WHAT IS EXPECTED: Set down exactly, from the records below, the line with "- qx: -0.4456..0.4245" through the line with "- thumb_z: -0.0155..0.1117", and nothing else.
*** Opening of RECORDED DATA ***
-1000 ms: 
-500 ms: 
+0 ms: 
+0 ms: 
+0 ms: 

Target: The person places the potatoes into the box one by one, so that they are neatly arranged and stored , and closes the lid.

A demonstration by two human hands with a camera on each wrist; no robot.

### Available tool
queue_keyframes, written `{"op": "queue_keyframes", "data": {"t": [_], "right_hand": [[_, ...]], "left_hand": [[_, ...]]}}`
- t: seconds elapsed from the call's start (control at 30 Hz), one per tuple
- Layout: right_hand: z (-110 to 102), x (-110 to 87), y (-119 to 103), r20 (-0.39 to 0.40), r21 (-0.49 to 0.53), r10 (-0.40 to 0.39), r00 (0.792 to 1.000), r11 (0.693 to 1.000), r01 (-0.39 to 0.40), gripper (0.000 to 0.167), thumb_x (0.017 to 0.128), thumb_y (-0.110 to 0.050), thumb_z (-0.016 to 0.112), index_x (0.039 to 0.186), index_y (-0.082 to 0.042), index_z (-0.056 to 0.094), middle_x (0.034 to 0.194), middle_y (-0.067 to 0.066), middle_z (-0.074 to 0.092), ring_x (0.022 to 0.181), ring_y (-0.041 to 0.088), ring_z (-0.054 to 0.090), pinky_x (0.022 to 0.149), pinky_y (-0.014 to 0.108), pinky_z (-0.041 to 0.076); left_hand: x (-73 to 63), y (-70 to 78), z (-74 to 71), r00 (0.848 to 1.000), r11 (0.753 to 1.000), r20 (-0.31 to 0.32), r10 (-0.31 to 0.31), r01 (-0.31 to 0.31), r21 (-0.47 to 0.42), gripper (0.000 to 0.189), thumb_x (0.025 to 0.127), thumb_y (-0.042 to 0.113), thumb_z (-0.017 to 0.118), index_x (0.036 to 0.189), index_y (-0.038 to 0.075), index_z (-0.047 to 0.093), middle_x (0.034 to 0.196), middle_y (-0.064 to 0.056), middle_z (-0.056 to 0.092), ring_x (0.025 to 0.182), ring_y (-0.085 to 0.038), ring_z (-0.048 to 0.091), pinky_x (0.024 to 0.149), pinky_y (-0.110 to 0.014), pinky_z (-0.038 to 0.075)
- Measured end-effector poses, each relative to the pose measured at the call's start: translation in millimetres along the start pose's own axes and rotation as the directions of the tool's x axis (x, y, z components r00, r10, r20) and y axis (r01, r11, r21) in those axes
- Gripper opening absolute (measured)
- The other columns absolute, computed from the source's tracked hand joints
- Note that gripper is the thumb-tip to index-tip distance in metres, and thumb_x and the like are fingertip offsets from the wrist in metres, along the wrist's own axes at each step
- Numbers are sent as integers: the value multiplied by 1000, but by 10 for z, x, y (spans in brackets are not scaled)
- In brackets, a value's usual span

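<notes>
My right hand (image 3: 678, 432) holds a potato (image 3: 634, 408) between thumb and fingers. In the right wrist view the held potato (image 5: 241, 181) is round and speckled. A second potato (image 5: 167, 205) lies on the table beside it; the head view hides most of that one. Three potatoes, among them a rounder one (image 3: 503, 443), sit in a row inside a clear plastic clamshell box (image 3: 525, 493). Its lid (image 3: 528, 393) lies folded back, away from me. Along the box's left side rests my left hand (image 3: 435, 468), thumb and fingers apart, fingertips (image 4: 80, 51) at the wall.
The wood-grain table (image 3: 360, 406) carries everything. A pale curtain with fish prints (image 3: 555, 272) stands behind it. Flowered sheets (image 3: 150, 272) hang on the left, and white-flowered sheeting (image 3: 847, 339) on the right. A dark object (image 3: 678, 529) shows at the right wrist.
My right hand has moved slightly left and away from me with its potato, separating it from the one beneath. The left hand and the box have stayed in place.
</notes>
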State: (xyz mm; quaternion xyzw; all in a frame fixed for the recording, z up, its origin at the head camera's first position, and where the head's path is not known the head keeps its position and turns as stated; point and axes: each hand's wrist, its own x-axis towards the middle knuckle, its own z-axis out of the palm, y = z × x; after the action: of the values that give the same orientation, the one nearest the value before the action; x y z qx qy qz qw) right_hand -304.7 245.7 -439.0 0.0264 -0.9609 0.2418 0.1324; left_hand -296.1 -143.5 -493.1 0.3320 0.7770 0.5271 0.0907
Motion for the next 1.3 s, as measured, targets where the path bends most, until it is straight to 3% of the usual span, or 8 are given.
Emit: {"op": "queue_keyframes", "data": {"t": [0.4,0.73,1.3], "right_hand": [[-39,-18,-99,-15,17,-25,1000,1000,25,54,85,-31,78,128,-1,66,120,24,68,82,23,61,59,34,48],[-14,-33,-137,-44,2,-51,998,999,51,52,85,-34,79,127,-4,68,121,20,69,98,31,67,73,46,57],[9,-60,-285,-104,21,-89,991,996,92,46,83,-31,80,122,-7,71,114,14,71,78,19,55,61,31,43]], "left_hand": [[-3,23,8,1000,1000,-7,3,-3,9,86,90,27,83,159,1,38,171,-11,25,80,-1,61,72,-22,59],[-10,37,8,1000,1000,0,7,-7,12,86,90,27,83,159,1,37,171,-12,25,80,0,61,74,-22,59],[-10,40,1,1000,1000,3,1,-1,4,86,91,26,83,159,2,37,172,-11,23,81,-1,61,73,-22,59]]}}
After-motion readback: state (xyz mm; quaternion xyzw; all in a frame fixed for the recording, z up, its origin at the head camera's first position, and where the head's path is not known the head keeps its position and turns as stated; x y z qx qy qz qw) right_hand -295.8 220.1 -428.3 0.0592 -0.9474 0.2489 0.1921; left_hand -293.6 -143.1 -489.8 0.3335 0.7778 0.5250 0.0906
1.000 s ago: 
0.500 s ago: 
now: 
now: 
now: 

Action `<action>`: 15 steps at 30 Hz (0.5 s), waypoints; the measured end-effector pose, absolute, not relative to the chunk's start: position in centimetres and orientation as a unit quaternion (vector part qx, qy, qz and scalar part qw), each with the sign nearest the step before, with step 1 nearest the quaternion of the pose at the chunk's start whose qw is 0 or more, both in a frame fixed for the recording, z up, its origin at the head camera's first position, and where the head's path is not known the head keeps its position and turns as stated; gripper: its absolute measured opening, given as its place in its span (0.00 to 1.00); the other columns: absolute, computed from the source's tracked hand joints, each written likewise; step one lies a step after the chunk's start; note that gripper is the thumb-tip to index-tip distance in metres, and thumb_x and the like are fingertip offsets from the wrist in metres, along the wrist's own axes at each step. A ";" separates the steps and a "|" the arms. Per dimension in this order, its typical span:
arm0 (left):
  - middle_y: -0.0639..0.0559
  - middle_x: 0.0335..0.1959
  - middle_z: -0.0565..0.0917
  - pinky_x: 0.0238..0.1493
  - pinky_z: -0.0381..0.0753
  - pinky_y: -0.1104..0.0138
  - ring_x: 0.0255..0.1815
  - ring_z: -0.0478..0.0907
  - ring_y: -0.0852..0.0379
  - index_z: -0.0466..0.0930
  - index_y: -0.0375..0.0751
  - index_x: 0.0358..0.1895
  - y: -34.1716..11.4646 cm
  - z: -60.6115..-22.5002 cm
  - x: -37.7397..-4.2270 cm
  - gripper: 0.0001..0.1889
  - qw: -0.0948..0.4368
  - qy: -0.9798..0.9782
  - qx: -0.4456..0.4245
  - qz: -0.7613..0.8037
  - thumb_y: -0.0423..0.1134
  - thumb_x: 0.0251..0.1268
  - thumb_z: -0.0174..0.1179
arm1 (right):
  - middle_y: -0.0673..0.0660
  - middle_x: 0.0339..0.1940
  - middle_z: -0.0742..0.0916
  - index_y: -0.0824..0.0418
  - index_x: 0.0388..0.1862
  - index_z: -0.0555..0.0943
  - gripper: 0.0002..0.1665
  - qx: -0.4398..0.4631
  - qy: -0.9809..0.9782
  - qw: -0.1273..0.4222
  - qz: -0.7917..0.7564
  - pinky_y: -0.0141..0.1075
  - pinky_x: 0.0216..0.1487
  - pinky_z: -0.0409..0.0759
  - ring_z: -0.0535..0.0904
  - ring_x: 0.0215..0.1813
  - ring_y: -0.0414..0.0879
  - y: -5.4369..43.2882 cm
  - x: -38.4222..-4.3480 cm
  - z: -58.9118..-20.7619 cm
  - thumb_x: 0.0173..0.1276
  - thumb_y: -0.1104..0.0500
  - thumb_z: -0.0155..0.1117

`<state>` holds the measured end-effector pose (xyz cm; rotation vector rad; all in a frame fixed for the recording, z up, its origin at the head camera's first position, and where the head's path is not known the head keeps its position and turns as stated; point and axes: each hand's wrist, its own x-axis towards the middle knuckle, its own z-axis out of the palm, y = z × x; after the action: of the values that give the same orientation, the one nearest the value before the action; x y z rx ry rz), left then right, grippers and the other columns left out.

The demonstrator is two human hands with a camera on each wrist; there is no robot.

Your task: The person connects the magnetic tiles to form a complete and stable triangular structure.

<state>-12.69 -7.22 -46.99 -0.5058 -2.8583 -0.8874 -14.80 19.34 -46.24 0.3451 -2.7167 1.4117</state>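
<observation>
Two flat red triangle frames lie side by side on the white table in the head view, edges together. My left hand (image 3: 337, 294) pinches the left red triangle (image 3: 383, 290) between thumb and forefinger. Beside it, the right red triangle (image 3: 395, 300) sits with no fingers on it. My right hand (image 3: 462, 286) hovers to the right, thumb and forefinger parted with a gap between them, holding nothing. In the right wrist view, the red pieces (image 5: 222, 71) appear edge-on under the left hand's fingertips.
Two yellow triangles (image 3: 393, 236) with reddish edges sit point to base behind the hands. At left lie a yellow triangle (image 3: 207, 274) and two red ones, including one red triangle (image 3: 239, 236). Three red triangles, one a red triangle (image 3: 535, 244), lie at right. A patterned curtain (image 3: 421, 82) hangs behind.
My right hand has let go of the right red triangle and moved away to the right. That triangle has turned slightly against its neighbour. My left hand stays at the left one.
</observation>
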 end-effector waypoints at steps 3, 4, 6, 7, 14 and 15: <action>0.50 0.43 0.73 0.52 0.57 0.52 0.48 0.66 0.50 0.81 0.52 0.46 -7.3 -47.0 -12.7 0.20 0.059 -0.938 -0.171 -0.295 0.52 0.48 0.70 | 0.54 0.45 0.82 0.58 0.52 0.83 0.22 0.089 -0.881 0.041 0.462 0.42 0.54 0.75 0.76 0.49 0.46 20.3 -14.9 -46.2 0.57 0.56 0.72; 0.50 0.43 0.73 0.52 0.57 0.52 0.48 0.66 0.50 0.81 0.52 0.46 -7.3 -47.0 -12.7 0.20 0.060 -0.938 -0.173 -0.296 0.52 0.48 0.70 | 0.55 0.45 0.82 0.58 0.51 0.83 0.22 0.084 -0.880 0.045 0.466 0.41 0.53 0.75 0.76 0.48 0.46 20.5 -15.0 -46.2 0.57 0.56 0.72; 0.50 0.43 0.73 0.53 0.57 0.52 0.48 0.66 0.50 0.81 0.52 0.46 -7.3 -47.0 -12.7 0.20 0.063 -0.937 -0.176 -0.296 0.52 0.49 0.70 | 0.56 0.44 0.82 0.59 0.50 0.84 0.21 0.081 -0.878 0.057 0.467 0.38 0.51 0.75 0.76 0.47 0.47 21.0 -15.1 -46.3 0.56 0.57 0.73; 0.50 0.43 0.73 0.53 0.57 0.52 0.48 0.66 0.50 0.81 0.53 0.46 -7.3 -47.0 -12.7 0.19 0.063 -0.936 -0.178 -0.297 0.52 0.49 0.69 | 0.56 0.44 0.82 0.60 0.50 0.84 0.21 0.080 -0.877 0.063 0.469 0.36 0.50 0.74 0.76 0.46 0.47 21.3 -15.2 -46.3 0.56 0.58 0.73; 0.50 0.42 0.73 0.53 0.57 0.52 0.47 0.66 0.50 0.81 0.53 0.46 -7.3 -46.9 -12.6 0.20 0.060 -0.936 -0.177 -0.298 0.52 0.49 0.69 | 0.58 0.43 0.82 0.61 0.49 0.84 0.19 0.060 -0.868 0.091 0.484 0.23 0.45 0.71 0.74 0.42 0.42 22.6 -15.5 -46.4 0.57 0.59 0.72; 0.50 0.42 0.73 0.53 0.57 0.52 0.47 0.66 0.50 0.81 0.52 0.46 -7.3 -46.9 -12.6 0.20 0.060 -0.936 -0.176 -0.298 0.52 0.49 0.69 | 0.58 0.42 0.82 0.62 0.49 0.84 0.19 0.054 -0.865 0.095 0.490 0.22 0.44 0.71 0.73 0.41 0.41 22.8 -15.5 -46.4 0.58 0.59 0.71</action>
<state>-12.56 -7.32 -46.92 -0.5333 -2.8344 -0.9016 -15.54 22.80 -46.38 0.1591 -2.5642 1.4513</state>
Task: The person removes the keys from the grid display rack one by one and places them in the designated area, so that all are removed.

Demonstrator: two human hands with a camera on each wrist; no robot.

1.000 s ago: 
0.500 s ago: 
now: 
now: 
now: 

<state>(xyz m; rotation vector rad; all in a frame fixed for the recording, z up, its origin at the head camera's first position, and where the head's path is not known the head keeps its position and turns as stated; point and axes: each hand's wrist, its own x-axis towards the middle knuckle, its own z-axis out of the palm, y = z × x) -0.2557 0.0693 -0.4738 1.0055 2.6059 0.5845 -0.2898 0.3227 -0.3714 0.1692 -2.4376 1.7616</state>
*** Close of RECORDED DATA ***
WRITTEN REPLY:
  - qx: -0.4456..0.4245
  - qz: -0.7613..0.8037
  - thumb_y: -0.0423..0.1134
  - thumb_x: 0.0251..0.1268
  - thumb_z: -0.0174..0.1179
arm1 (right):
  - middle_y: -0.0673..0.0660
  - middle_x: 0.0339..0.1940
  - middle_z: -0.0742..0.0916
  - index_y: -0.0824..0.0418
  - index_x: 0.0388..0.1862
  - index_z: -0.0555..0.0943
  - gripper: 0.0002..0.1665
  - qx: -0.4398..0.4631
  - qy: -0.9809..0.9782
  - qw: -0.1273..0.4222
  - qz: -0.7917..0.7564
  - pinky_y: -0.0141..0.1075
  - pinky_x: 0.0216..0.1487
  - pinky_z: -0.0409..0.0759
  - ring_z: -0.0535..0.0904
  - ring_x: 0.0215..0.1813
  - ring_y: -0.0414..0.0879
  - y: -5.4369..43.2882 cm
  - x: -38.4222..-4.3480 cm
  - z: -58.9118..-20.7619 cm
  - thumb_x: 0.0173..0.1276
  - thumb_y: -0.1104..0.0500
  - thumb_z: -0.0155..0.1117

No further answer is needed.